# [Exercise]
How many lines of the material below contain the string "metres"? Answer with the number and nothing else.

Data for the task Block Start

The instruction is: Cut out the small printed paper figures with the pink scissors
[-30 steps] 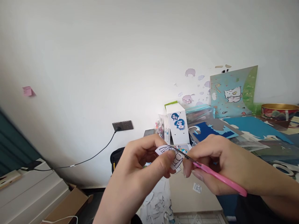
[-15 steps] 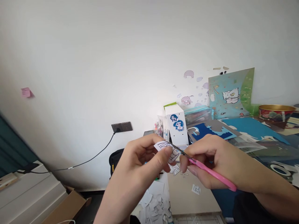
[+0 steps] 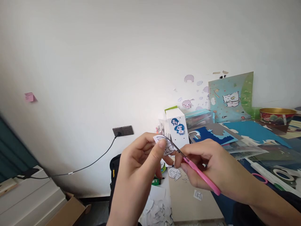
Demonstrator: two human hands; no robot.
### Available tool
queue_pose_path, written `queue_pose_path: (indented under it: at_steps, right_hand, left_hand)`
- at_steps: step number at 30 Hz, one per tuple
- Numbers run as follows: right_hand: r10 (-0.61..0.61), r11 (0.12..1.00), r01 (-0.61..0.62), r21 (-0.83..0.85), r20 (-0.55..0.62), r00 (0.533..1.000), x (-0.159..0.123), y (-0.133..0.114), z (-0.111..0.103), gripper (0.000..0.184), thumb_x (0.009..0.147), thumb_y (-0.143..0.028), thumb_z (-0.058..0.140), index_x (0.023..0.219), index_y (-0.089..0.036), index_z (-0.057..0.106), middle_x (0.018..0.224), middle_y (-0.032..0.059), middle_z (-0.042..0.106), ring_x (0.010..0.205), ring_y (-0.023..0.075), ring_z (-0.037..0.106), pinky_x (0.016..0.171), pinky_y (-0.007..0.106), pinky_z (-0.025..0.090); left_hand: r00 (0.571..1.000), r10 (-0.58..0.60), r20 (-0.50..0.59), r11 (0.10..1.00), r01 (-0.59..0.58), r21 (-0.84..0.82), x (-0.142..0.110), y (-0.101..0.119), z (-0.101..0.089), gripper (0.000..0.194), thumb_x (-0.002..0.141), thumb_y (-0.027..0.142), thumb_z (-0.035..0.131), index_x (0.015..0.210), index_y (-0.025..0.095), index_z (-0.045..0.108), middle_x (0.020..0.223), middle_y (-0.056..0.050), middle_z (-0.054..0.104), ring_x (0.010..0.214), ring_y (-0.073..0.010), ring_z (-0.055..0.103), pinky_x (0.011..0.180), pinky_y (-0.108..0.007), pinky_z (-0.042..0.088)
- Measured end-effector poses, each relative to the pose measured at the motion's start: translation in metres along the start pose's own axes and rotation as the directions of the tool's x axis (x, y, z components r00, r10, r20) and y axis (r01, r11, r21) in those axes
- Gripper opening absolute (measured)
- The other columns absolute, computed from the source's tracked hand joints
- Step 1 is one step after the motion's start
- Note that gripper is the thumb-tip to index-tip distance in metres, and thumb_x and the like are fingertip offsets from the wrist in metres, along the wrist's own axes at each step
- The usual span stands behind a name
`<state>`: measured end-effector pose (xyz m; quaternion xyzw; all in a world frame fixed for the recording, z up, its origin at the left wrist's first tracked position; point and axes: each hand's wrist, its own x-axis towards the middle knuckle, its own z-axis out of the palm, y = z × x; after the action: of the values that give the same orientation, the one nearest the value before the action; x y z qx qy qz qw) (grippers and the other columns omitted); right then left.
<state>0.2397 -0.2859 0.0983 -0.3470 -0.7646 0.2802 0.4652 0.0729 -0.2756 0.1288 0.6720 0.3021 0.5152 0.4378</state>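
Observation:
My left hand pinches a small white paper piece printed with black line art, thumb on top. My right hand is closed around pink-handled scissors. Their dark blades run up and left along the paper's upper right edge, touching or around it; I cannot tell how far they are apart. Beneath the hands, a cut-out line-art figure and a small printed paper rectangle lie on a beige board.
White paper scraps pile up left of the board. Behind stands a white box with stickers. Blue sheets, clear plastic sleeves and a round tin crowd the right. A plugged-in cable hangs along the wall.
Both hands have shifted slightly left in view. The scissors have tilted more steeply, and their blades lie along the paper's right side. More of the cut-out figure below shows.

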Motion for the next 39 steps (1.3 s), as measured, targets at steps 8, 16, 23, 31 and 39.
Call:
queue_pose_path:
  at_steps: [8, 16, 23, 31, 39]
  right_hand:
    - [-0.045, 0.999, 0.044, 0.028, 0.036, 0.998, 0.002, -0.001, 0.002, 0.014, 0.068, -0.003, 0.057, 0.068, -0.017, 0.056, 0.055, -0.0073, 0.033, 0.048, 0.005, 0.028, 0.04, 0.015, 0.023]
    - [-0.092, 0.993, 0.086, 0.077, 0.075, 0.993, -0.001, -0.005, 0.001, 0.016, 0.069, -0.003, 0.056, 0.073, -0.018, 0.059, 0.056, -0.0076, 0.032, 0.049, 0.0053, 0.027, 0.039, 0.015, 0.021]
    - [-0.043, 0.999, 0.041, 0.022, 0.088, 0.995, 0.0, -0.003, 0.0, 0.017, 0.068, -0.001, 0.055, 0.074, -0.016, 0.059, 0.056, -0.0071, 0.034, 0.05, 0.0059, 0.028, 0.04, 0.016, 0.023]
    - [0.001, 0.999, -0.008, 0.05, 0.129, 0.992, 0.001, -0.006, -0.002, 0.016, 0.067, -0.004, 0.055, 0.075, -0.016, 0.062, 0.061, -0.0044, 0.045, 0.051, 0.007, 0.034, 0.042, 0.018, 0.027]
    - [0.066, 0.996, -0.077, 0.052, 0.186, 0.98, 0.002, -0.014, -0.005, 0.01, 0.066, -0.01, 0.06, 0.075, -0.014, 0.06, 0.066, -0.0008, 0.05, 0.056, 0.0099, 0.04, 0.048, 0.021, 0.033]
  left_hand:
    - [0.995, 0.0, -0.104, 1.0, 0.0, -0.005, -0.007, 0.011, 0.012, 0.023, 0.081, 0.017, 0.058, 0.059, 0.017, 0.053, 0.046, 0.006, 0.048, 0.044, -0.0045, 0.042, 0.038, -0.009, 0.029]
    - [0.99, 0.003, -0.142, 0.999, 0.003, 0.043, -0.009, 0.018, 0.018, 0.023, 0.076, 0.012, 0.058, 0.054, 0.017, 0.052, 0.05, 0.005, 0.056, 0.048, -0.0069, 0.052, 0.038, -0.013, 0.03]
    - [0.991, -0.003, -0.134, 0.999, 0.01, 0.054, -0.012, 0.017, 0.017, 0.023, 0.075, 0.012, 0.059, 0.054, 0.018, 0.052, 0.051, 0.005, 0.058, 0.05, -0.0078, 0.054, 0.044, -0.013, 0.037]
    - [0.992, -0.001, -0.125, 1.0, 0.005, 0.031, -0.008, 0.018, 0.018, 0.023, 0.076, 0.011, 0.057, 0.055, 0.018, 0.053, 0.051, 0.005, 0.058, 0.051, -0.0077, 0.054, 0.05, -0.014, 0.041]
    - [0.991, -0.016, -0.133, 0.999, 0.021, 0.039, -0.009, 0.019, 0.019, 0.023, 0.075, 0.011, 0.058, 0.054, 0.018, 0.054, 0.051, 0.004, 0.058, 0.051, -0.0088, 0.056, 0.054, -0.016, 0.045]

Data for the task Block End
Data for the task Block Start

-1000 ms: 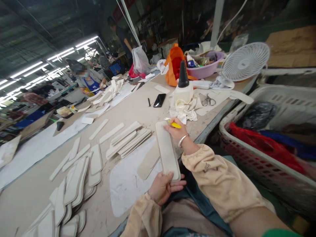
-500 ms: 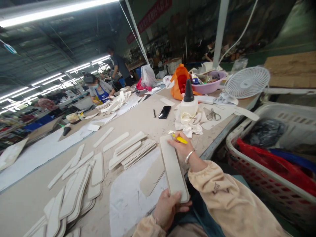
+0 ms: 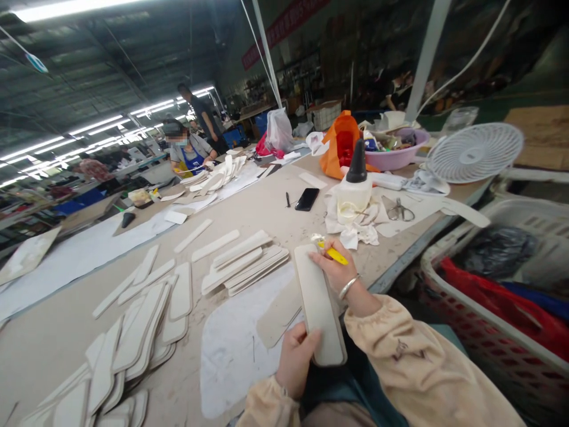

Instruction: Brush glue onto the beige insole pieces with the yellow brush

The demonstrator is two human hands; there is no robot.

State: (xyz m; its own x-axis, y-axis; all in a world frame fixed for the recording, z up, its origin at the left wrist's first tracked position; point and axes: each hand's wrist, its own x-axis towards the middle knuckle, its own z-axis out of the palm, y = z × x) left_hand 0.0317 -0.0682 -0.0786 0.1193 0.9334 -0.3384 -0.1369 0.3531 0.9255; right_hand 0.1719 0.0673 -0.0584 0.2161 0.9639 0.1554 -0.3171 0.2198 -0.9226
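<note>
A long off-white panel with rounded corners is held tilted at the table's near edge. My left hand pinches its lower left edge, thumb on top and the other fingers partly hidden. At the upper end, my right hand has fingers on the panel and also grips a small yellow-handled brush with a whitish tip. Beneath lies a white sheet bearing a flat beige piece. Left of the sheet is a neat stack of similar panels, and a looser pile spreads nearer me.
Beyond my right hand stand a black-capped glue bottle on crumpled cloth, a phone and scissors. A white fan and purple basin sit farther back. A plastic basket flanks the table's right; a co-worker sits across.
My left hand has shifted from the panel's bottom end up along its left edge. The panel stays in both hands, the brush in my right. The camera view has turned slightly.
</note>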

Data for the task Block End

# [Answer below]
2